Limitations and Intra‑Day Challenges

The absence of sub‑day precision poses analytical hurdles. Intensive‑care interventions, rapid laboratory results, and overlapping medication administrations can occur within minutes; once converted to OMOP all such events collapse onto the same calendar day. Analysts must therefore supplement with auxiliary timestamp stores or infer ordering through other means. Likewise, temporal ties—multiple events stamped with the same date—demand caution in sequence analyses lest spurious causal relationships be inferred.

Handling Partial or Approximate Dates When Mapping from FHIR

Mapping FHIR resources into OMOP often surfaces partial or approximate temporal metadata. Historical records, patient‑reported information, or legacy migrations may capture only a year (2024) or a year‑month (2024‑05). If an exact date is indispensable, implementers can adopt controlled imputations—for example, defaulting year‑only data to YYYY‑01‑01 or year‑month data to the first of that month. Every rule must be logged in ETL metadata, preserved in *_source_value columns, and communicated to analysts so sensitivity analyses can account for uncertainty.

Analytical Implications

Despite its limitations, the OMOP temporal model underpins a wide array of research tasks. Cohort definitions hinge on date fields for inclusion windows; comparative‑effectiveness studies rely on day‑level ordering of diagnoses, procedures, and prescriptions; and longitudinal trend analyses benefit from the removal of artefactual timestamp variability. Studies demanding minute‑by‑minute sequencing—such as antimicrobial stewardship audits in intensive‑care units—may require either OMOP extensions or alternative data models altogether.

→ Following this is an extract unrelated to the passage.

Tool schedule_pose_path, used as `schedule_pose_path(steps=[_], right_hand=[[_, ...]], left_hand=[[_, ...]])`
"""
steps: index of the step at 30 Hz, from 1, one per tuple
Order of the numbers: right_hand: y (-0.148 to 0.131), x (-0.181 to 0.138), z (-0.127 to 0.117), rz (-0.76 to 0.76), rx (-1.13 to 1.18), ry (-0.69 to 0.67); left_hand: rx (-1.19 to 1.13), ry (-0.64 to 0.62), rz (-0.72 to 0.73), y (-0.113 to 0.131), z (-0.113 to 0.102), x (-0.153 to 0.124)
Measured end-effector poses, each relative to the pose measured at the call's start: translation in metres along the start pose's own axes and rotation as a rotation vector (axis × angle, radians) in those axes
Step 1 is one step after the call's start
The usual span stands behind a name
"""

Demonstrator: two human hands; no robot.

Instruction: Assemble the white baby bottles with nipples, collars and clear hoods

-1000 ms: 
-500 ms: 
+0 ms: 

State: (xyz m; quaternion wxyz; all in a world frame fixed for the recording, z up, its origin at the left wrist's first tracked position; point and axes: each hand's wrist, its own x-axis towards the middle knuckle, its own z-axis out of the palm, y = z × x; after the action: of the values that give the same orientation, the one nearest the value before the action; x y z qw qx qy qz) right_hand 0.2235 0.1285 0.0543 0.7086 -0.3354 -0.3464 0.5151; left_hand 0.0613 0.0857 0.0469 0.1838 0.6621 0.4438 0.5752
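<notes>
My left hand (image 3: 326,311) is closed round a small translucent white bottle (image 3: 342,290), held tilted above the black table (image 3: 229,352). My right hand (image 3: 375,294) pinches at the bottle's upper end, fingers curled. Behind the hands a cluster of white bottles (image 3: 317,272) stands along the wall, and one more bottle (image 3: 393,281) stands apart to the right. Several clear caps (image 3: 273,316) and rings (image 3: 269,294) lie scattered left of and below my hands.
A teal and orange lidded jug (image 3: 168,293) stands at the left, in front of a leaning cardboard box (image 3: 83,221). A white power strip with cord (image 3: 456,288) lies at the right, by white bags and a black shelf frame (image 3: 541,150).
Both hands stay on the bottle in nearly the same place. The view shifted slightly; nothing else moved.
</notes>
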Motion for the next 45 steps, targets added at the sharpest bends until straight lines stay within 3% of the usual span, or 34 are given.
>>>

Successful implementations embrace OMOP’s date‑level precision while remaining transparent about its constraints. ETL developers should codify and publish rules for handling partial dates, analysts should incorporate uncertainty into models, and institutions may elect to store high‑resolution timestamps in parallel schemas where local research imperatives demand them. By balancing standardisation with explicit provenance, the OMOP community can continue enabling reproducible observational research without obscuring clinically relevant temporal nuance.